§ **ACTION ITEM**
Retype the data that follows line by line, exactly, and leave its pictures out.

-- Opening Marker --

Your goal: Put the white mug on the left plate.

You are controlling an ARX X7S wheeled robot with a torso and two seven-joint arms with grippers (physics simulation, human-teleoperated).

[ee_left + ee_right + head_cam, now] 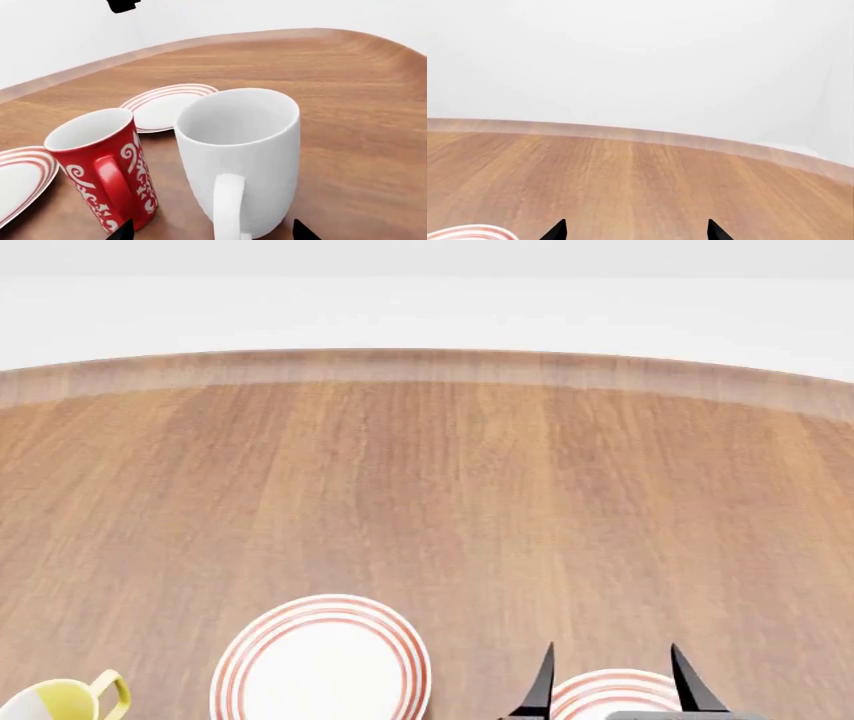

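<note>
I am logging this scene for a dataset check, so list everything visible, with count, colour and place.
Tall glossy all-white mug: one, white, upright on the table beside the red mug.
Red mug with white swirls: one, red and white, upright.
Small white mug with yellow inside and handle: one, at the head view's lower left edge.
Round white plates with red rings: two, left plate, other plate under the right gripper.
Wooden table: one, brown.
Left gripper: black fingertips, open, around the white mug's handle side.
Right gripper: black, open.
</note>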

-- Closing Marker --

§ **EXERCISE OUTPUT**
Your goal: Put the white mug on the left plate.

You are controlling an ARX X7S wheeled robot with a torso and two seven-joint arms with grippers (physics simulation, human-teleoperated).

[ee_left + ee_right + head_cam, now] 

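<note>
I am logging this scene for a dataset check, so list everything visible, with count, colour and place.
Tall glossy all-white mug: one, white, upright on the table beside the red mug.
Red mug with white swirls: one, red and white, upright.
Small white mug with yellow inside and handle: one, at the head view's lower left edge.
Round white plates with red rings: two, left plate, other plate under the right gripper.
Wooden table: one, brown.
Left gripper: black fingertips, open, around the white mug's handle side.
Right gripper: black, open.
</note>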

The answer requires no further additions.